Une bouleversante écoute déchirante
Le premier mouvement comportait toutes les couleurs de la paix bouleversée par l’envahisseur, tous les remuements de la vigilance en survie: hurlèrent bientôt toutes les menaces délétères.
La foule montréalaise écouta ainsi, avec recueillement et émotion, observant le surgissement vaillant du résistant: elle fut emportée de rythmes militaires obstinés (ostinatos percussifs constants) , puis d’évocations lyriques grâce à l’émouvante beauté mélodique de l’accalmie soudaine du second mouvement rappelant le souvenir de la paix bucolique.
Une finale triomphale
Les veinards élèves montréalais choisis (mentionnés ci-dessous), postés judicieusement aux pupitres se voyant confiés à tour de rôle d’importants soliloques ont entendu briller nos solistes de chaque pupitre et les ont secondés.

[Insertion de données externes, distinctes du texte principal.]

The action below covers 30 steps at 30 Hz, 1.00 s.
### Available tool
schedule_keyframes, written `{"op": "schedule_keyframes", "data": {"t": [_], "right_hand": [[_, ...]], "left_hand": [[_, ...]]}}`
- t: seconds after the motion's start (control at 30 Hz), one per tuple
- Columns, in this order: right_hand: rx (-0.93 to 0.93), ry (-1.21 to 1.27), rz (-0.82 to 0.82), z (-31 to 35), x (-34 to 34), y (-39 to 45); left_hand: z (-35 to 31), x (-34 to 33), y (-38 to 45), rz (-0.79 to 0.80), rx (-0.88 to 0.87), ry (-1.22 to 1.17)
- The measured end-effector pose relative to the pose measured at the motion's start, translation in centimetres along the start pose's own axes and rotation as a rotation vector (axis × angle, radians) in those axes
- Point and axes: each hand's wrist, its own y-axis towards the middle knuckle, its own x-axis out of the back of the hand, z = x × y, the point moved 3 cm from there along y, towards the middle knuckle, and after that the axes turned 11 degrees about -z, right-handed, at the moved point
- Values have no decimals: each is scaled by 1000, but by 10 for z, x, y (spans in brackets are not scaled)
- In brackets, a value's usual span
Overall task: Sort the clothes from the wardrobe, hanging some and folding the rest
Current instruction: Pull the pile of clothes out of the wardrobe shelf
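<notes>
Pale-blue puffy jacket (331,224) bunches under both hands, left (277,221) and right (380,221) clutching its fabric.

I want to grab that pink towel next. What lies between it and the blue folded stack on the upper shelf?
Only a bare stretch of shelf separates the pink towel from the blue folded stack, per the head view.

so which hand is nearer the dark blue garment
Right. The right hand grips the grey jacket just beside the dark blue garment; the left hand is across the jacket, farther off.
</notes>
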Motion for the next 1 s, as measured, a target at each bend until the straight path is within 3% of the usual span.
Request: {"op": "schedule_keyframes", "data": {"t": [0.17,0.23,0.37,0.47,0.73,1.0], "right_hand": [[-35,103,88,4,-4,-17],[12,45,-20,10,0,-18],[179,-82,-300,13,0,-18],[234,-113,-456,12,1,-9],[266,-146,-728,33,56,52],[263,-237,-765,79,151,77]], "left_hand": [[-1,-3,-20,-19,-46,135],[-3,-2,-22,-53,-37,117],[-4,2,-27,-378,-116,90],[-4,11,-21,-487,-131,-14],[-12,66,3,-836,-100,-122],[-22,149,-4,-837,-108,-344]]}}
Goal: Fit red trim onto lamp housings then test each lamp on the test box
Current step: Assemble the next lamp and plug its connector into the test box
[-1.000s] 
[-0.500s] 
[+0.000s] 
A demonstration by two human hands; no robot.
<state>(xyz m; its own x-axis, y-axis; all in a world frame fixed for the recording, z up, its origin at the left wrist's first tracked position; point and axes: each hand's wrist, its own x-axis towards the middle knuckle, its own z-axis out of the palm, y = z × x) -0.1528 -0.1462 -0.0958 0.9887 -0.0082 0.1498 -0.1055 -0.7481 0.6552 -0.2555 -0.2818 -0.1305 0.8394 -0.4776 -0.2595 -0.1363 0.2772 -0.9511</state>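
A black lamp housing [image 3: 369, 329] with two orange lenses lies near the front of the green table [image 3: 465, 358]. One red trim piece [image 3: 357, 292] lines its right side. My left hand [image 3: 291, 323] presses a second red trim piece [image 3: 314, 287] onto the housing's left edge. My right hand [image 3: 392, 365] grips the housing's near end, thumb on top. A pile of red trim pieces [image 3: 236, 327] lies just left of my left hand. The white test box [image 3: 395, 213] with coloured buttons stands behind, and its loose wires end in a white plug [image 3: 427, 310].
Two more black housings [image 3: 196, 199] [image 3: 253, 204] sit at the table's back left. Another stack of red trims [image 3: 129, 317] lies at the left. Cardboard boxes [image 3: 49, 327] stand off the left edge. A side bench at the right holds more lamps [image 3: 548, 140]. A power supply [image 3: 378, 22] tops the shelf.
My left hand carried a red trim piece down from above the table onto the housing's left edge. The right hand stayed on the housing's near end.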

Il faudrait trois pages pour les souligner tous ici, de la clarinette (Ryan Toher) à la flûte (Timothy Hutchins) en passant par les cors (Catherine Turner) les trompettes (Paul Merkelo) mais aussi les bassons, toutes les percussions, timbales, harpes, violoncelles, impossible avec justice de nommer tous les artisans de cet exploit. Mes excuses d’en passer tant sous silence.
La clameur de la foule à la libération des tensions des dernières mesures survoltées aura concocté une ovation debout sans précédent ou égalant au moins celles des légendaires années 80, une espèce de résurrection.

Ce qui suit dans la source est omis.